Exercise requirements – Your task is to write out every line of the data exactly. Drop the pictures.
*** Given data Section Begins ***
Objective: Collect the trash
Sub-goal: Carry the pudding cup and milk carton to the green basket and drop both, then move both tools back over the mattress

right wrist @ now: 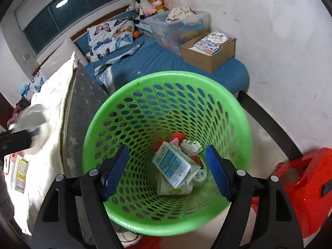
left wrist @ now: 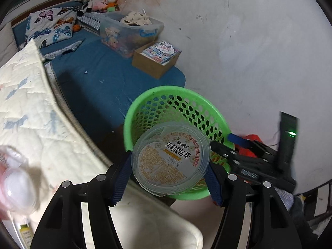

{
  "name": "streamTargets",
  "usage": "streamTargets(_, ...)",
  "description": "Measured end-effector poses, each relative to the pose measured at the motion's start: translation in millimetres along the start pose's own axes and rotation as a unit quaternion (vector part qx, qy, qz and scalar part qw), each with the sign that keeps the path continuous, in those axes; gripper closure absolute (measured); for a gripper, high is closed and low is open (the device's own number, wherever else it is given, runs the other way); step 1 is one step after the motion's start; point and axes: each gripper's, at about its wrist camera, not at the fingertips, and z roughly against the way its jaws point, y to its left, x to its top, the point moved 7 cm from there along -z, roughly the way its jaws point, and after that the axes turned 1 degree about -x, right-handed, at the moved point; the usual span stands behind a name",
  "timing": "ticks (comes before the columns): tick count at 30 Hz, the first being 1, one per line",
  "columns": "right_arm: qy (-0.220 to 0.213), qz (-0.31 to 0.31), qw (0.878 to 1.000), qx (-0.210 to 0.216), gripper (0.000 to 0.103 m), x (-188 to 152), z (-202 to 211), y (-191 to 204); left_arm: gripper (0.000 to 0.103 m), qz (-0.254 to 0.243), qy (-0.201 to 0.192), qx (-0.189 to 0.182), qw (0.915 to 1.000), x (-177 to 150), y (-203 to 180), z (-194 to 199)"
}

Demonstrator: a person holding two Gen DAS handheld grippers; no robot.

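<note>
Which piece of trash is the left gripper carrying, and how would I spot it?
Find the green basket standing by the white wall. Just in front of its rim, the left gripper holds a clear round plastic cup between blue pads. Its printed orange-and-white label sets it apart from the trash already inside.

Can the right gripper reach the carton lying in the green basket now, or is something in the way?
Probably yes. The right gripper is above the basket with open, empty jaws, and the carton lies on top of the other trash. The basket mouth below it is unobstructed.
</note>
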Motion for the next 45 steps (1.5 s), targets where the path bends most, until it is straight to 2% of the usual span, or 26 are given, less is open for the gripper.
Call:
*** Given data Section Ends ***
Exercise response –
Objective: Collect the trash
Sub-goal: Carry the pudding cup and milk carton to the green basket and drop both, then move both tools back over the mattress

right wrist @ now: 
left wrist @ now: 

{
  "name": "streamTargets",
  "usage": "streamTargets(_, ...)",
  "description": "Measured end-effector poses, each relative to the pose measured at the motion's start: translation in millimetres along the start pose's own axes and rotation as a unit quaternion (vector part qx, qy, qz and scalar part qw), each with the sign that keeps the path continuous, in those axes; gripper closure absolute (measured); for a gripper, high is closed and low is open (the device's own number, wherever else it is given, runs the other way); step 1 is one step after the motion's start; point and axes: each gripper's, at about its wrist camera, not at the fingertips, and z roughly against the way its jaws point, y to its left, x to its top, the point moved 7 cm from there along -z, roughly the way its jaws point, and after that the axes turned 1 degree about -x, right-handed, at the moved point; the usual span stands behind a name",
  "timing": "ticks (comes before the columns): tick count at 30 Hz, the first being 1, one per line",
  "columns": "right_arm: qy (-0.220 to 0.213), qz (-0.31 to 0.31), qw (0.878 to 1.000), qx (-0.210 to 0.216), gripper (0.000 to 0.103 m), x (-188 to 152), z (-202 to 211), y (-191 to 204); left_arm: gripper (0.000 to 0.103 m), qz (-0.254 to 0.243), qy (-0.201 to 0.192), qx (-0.189 to 0.182), qw (0.915 to 1.000), x (-177 to 150), y (-203 to 180), z (-194 to 199)"
}

Demonstrator: a person holding two Gen DAS handheld grippers; no robot.

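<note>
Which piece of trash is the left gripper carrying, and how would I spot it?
Find the green basket standing by the white wall. Just in front of its rim, the left gripper holds a clear round plastic cup between blue pads. Its printed orange-and-white label sets it apart from the trash already inside.

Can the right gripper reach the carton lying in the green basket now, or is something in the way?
Probably yes. The right gripper is above the basket with open, empty jaws, and the carton lies on top of the other trash. The basket mouth below it is unobstructed.
</note>
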Motion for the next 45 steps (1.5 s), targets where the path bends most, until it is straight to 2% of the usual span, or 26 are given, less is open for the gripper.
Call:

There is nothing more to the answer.